All of lore.kernel.org
 help / color / mirror / Atom feed
* [PATCH V2] acpi: apei: check for pending errors when probing HED type GHES entries
@ 2017-03-29 15:54 Tyler Baicar
  2017-03-30 17:30 ` James Morse
  0 siblings, 1 reply; 3+ messages in thread
From: Tyler Baicar @ 2017-03-29 15:54 UTC (permalink / raw)
  To: rjw, lenb, bp, prarit, bhelgaas, punit.agrawal, mingo,
	linux-acpi, linux-kernel, shiju.jose, James.Morse, ahs3
  Cc: Tyler Baicar

If a HED type error occurs prior to GHES probing, the kernel will
never report the error. The HED driver will see that no notifiers
are registered, and clear the interrupt.

This becomes a more serious problem with firmware that supports
GHESv2 acknowledgements from the kernel. The firmware will populate
the error and wait for the kernel ack.

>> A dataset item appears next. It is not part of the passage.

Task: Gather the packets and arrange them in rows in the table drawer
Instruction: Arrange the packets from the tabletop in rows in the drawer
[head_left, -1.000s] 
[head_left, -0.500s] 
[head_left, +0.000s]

But since the kernel will
never process the error we get into a state that the firmware will
not send any more errors and the kernel will never see or ack the
original error.

Check for pending errors when probing HED type GHES entries to
avoid the above situation.

This patch is based on Shiju's patch that adds support for GSIV
and GPIO notification types:
https://patchwork.kernel.org/patch/9628817/

Signed-off-by: Tyler Baicar <tbaicar@codeaurora.org>
---
 drivers/acpi/apei/ghes.c | 1 +
 1 file changed, 1 insertion(+)

diff --git a/drivers/acpi/apei/ghes.c b/drivers/acpi/apei/ghes.c
index fd39929..cf5e938 100644
--- a/drivers/acpi/apei/ghes.c
+++ b/drivers/acpi/apei/ghes.c
@@ -1035,6 +1035,7 @@ static int ghes_probe(struct platform_device *ghes_dev)
 			register_acpi_hed_notifier(&ghes_notifier_hed);
 		list_add_rcu(&ghes->list, &ghes_hed);
 		mutex_unlock(&ghes_list_mutex);
+		ghes_proc(ghes);
 		break;
 	case ACPI_HEST_NOTIFY_NMI:
 		ghes_nmi_add(ghes);
-- 
Qualcomm Datacenter Technologies, Inc. as an affiliate of Qualcomm Technologies, Inc.
Qualcomm Technologies, Inc. is a member of the Code Aurora Forum,
a Linux Foundation Collaborative Project.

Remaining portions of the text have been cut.